Originally posted by KeLviN not to sound like i'm supporting it but, the new 8.0 seems like it has alot of good features for those using dial up....
A couple of weeks ago, one of our clients had me configure a half-dozen laptops to be given to their field sales staff. The brief was simple: they needed to run Office 2000 under Windows XP, and have some form of dialup access in order to be able to send & receive email.
Of course, being a client, they did what clients always do in these situations, which is FUBAR everything to hell & beyond. They chose AOL for their dialup access on the basis that 'the boss loves AOL, and he never has any problems with it'.
I protested this, stating that because I'm not familiar with either their client software or the protocols used by AOL's network, I wouldn't be able to support it beyond basic installation & configuration, and that we should probably go with someone else. I was informed that 'there's nothing wrong with AOL, and just because you engineering types don't like it doesn't mean it doesn't work, so here's a CD and get to the installation'.
Fine. You write the cheques, I'll do whatever harebrained crap you want.

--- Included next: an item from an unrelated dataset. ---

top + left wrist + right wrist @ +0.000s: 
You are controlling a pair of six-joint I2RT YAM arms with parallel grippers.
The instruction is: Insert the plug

Six installs later, not one laptop would connect. Each one could retrieve the dialup list from the 800 number, configure the client, and dial - but never negotiate to get on to the network. Oddly enough, however, running AOL in TCP/IP mode over the LAN was just fine. One tech support call to AOL later, their suggestion is, "uninstall and reinstall the software".
Now... Six brand-new laptops (Toshiba Satellites), all running the same (clean) OS and applications, all having the same problem over dialup with what seems to be AOL's own protocol, and their best suggestion is to 'uninstall and reinstall the software'? Given that it took an hour for me to get to that little pearl of wisdom, the client had just spent $90 to get shafted by poor support.
Solution: EarthLink. National dialups, it's plain old PPP so damn near *anything* can connect, and you don't have to use their shitty software. Plus, the tech support's halfway decent (as long as you get a tech in Pasadena). It may not be much better in terms of being a behemoth, but at least it works.
Originally posted by blackwave yes a few people use it that would normally not be caught dead using it... <blackwave looks around the forum suspiciously... > we know who you are ;) ... an aside I still have one of the aohell floppies that DT used to toss into the crowd man cons ago...
Didn't someone sell a AOL 1.0 floppy on ebay, and make alot of money?
Originally posted by blackwave yes a few people use it that would normally not be caught dead using it... <blackwave looks around the forum suspiciously... > we know who you are ;) ... an aside I still have one of the aohell floppies that DT used to toss into the crowd man cons ago...
Originally posted by KeLviN not to sound like i'm supporting it but, the new 8.0 seems like it has alot of good features for those using dial up....
yes a few people use it that would normally not be caught dead using it... <blackwave looks around the forum suspiciously... > we know who you are ;) ... an aside I still have one of the aohell floppies that DT used to toss into the crowd man cons ago...
Originally posted by TwinVega http://news.yahoo.com/news?tmpl=stor...c&sid=95573503
Steve Job finally left AOL, hopefully this means that AOL will have less of a presence on the internet, this also means that MSN and Earthlink and other companies just like AOL will have to pick up the slack, which might not be a gain at all. Of course, that is only IF they decline as a company.
Which ain't likely. Their marketing techniques plus the fact that the audience they're selling to doesn't know what it's getting or needs pretty much guarantees them a fair chunk of market share, and that's not going away any time soon.
AOL's freaking huge, and short of a massive, haemorrhaging bankruptcy, ain't going away any time soon. Which is a good thing, because it keeps all the tards neatly wrangled into one easily-identifiable pen.
Oh, and, uh, for the record: it was Steve Case, not Steve Jobs (of Apple) who left :)
Originally posted by TwinVega http://news.yahoo.com/news?tmpl=stor...c&sid=95573503
Steve Job finally left AOL, hopefully this means that AOL will have less of a presence on the internet, this also means that MSN and Earthlink and other companies just like AOL will have to pick up the slack, which might not be a gain at all. Of course, that is only IF they decline as a company.
He will spend the rest of his years in a house made entirely of AOL cds.
http://news.yahoo.com/news?tmpl=stor...c&sid=95573503
Steve Case finally left AOL, hopefully this means that AOL will have less of a presence on the internet, this also means that MSN and Earthlink and other companies just like AOL will have to pick up the slack, which might not be a gain at all. Of course, that is only IF they decline as a company.